## Aim of the task:
Among the lines of the material, copy those that hold the string "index".

## Data for this exercise:
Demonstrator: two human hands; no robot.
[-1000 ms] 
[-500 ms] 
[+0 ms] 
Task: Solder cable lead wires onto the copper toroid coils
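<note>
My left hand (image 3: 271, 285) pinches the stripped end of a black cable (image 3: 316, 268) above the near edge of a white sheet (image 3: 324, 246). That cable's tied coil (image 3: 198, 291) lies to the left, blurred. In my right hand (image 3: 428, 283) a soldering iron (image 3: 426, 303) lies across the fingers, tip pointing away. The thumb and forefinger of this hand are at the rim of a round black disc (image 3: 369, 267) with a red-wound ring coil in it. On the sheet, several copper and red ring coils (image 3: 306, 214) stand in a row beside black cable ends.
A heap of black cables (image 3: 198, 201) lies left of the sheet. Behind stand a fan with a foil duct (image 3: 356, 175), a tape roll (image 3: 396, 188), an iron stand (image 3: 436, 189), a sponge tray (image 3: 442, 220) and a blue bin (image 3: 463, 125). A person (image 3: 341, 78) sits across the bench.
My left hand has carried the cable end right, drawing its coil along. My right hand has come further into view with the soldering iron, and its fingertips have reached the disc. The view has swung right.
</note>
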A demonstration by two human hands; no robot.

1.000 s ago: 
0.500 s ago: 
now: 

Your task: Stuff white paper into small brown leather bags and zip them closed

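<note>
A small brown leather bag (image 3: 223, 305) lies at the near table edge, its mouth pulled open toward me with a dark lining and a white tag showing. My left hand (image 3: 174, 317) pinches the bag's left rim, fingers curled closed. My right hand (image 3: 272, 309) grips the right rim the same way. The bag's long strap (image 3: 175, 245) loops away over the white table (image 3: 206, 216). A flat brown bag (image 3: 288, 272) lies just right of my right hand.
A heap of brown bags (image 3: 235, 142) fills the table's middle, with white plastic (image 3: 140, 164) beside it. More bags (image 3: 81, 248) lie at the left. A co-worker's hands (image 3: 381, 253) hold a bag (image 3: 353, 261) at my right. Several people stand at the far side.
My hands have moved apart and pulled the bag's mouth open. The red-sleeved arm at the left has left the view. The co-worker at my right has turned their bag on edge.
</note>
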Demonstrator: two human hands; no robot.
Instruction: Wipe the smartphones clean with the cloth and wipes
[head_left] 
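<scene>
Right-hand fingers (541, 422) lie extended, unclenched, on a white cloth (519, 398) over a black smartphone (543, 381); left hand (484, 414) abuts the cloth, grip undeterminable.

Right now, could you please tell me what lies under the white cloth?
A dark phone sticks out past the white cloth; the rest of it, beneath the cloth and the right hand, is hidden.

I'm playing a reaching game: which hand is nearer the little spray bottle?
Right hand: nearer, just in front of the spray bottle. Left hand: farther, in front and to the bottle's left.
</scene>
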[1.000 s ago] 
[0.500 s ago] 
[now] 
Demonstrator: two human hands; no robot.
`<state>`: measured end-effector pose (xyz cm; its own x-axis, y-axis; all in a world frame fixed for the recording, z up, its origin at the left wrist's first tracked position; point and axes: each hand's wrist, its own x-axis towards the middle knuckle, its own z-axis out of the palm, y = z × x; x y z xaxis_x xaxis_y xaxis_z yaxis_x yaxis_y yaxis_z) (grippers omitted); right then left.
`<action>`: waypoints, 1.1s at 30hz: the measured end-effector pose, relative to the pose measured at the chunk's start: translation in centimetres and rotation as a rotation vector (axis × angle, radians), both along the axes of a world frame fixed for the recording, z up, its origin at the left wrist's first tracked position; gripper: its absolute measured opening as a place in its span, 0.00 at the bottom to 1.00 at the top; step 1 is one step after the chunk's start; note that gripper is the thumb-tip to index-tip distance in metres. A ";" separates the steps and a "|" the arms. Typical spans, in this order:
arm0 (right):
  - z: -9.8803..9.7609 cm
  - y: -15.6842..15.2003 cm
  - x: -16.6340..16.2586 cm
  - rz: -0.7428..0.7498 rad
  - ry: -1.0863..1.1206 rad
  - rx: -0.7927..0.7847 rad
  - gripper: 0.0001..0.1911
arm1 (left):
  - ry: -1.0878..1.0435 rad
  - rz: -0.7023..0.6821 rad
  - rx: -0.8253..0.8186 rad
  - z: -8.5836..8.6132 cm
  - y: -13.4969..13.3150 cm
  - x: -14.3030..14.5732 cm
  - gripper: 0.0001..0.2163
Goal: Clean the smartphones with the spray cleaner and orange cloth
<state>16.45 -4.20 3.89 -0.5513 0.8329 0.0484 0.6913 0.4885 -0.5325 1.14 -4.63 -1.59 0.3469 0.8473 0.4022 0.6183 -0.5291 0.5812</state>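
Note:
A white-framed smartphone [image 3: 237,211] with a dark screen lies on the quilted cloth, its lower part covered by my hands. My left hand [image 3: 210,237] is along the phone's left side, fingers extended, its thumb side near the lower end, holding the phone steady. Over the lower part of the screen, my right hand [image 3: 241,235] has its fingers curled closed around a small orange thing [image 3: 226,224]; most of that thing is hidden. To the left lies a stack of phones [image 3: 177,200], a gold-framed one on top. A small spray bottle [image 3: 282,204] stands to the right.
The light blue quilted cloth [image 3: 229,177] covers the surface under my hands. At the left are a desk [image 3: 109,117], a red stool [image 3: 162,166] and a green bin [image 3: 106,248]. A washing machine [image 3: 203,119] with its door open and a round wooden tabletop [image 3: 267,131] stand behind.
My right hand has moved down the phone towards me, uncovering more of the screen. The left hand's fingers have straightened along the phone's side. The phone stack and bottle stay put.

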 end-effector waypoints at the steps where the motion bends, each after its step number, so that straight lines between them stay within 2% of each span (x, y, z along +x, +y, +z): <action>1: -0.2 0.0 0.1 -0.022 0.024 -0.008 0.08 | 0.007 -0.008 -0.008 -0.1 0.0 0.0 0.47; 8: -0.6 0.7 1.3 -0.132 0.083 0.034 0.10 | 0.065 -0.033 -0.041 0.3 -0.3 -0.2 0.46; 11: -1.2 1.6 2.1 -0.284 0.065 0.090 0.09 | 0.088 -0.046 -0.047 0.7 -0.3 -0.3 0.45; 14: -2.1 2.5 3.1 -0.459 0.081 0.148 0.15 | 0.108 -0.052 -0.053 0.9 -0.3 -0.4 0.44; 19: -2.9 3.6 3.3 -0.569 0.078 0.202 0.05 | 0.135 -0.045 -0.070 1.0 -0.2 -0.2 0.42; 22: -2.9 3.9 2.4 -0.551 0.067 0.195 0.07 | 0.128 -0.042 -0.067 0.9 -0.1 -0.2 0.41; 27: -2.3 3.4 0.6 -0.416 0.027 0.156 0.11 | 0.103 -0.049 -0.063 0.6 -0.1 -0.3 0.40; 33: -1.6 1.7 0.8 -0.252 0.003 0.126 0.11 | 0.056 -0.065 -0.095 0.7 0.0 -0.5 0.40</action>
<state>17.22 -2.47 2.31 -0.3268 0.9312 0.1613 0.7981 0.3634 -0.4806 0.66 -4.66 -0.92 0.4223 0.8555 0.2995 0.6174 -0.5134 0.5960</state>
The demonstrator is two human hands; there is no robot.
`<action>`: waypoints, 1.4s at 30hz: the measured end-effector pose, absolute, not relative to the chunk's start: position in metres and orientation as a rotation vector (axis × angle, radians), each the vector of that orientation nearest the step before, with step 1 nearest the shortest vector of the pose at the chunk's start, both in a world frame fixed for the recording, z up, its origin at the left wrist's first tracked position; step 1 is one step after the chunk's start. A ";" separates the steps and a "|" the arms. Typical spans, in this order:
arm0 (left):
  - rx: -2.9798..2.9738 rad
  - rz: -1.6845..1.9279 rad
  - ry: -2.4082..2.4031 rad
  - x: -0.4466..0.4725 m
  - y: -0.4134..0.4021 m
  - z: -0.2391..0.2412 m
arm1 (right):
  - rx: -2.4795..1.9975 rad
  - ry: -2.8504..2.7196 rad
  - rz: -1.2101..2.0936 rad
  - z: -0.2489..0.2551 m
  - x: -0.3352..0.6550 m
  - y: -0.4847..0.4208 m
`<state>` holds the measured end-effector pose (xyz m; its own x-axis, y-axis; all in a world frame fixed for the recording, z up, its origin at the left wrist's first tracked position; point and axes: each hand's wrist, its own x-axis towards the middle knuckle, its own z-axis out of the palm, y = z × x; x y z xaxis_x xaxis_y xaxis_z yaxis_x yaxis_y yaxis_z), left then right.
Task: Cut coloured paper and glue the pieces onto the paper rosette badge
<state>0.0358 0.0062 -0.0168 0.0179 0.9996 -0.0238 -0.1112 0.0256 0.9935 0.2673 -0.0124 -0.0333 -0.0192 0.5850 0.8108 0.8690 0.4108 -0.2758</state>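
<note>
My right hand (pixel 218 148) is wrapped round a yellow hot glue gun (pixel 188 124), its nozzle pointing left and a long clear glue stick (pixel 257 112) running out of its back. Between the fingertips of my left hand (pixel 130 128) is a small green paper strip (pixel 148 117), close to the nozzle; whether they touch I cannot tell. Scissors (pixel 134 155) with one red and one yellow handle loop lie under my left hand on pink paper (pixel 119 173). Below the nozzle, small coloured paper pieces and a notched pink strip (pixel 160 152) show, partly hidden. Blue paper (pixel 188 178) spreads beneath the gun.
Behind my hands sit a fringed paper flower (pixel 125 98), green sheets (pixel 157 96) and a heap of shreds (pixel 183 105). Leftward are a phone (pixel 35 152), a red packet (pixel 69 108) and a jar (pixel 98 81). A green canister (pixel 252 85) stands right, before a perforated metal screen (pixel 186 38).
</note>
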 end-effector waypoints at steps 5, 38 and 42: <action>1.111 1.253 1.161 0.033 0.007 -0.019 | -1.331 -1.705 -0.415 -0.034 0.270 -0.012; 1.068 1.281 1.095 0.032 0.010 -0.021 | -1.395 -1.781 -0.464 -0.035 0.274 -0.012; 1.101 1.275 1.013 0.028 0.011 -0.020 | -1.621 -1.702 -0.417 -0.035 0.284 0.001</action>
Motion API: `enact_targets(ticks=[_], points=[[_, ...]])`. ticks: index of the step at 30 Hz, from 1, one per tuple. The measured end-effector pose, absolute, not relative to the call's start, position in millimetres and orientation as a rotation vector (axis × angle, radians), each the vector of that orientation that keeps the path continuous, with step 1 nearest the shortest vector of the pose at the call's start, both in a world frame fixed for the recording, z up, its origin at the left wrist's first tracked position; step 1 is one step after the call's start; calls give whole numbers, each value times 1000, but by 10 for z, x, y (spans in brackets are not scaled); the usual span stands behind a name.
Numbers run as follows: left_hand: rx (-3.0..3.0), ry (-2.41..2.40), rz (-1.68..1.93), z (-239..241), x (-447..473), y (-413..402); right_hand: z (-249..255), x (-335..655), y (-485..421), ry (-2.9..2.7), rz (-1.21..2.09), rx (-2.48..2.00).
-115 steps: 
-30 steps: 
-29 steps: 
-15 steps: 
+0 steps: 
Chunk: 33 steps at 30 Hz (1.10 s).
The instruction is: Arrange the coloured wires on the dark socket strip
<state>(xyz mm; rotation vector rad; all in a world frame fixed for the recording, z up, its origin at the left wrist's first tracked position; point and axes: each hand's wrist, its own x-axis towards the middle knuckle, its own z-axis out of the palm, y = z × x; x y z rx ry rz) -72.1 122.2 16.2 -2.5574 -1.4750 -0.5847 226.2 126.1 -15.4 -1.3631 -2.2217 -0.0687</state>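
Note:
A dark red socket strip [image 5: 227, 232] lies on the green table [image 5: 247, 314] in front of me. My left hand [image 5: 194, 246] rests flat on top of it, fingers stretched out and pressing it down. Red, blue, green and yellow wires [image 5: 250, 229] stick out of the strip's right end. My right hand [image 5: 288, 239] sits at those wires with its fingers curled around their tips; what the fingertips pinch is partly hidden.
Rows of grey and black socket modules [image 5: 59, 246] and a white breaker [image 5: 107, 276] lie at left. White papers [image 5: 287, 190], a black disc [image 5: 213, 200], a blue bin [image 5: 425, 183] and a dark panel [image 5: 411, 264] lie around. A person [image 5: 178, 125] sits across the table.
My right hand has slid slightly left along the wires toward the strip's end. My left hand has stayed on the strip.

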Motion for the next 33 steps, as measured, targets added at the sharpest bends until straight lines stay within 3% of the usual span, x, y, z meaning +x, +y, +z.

## Result of this task:
`<action>`: waypoints, 1.1s at 30hz: the measured end-effector pose, relative to the pose measured at the chunk's start: translation in centimetres and rotation as a rotation vector (axis × angle, radians), both along the axes of a world frame fixed for the recording, z up, its origin at the left wrist's first tracked position; gripper: its absolute measured opening as a place in its span, 0.00 at the bottom to 1.00 at the top; step 1 is one step after the chunk's start; note that gripper is the thumb-tip to index-tip distance in metres. A ";" separates the steps and a "|" the arms. Typical spans, in this order:
Motion API: `enact_targets(ticks=[_], points=[[_, ...]])`. ticks: index of the step at 30 Hz, from 1, one per tuple. The measured end-effector pose, absolute, not relative to the call's start, position in millimetres and orientation as a rotation vector (axis × angle, radians), each the vector of that orientation that keeps the path continuous, with step 1 nearest the shortest vector of the pose at the call's start, both in a world frame fixed for the recording, z up, its origin at the left wrist's first tracked position; step 1 is one step after the call's start; calls give whole numbers, each value times 1000, but by 10 for z, x, y (spans in brackets are not scaled); the usual span stands behind a name.

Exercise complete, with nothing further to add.